CS4984/CS5984: Big Data Text Summarization Team 10 ETDs
MetadataShow full item record
Automatic text summarization is the task of creating accurate and succinct summaries of text documents. These documents can vary from newspaper articles to more academic content such as theses and dissertations. The two domains differ significantly in sentence structure and vocabulary, as well as in the length of the documents, with theses and dissertations being more verbose and using a very specialized vocabulary. Summarization techniques are broadly classified into extractive and abstractive styles - the former where salient sentences are extracted from the text without any modification and the latter where sentences are modified and paraphrased.
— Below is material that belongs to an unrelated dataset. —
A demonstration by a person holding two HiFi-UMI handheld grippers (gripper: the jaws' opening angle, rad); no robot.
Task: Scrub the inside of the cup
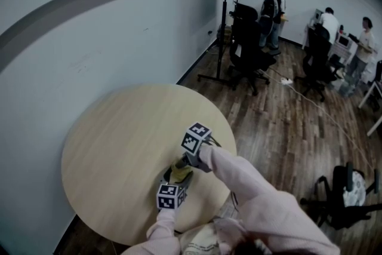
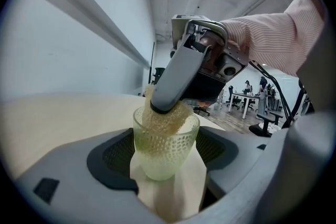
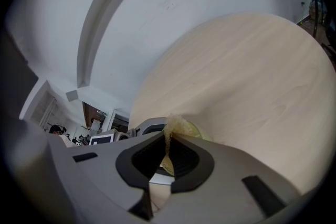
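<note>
A pale green glass cup (image 2: 165, 149) with a honeycomb pattern stands upright between the jaws of my left gripper (image 2: 166, 161), which is shut on its sides. My right gripper (image 2: 169, 106) reaches down from above and is shut on a yellow sponge (image 2: 161, 122) that sits inside the cup. In the right gripper view the jaws of my right gripper (image 3: 167, 150) pinch the sponge (image 3: 176, 125), and the cup rim (image 3: 200, 134) shows just beyond it. In the head view both grippers meet over the cup (image 1: 179, 174) near the table's front edge: left gripper (image 1: 173, 187), right gripper (image 1: 187, 159).
The round light wooden table (image 1: 113, 140) stands against a white wall. Beyond it on the wooden floor are black office chairs (image 1: 248, 48), a black stand, a white cable and several people at desks. Another black chair (image 1: 346, 197) is at the right.
</note>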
Recent developments in neural networks, language modeling, and machine translation have spurred research into abstractive text summarization. Models developed recently are generally trained on news articles, specifically CNN and DailyMail, both of which have more readily available summaries available through public datasets. In this project, we apply recent deep-learning techniques of text summarization to produce summaries of electronic theses and dissertations from VTechWorks, Virginia Tech's online repository of scholarly work. We overcome the challenge posed by different vocabularies by creating a dataset of pre-print articles from ArXiv and training summarization models on these documents. The ArXiv collection consists of approximately 4500 articles, each of which has an abstract and the corresponding full text. For the purposes of training summarization models, we consider the abstract as the summary of the document. We split this dataset into a train, test, and validation set of 3155, 707, and 680 documents respectively. We also prepare gold standard summaries from chapters of electronic thesis and dissertations. Subsequently, we train pointer generator networks on the ArXiv dataset and evaluate the trained models using ROUGE scores. The ROUGE scores are reported on both the test split of the ArXiv dataset, as well as for the gold standard summaries. While the ROUGE scores do not indicate state-of-the-art performance, we do not find any equivalent work in summarization of academic content to compare against.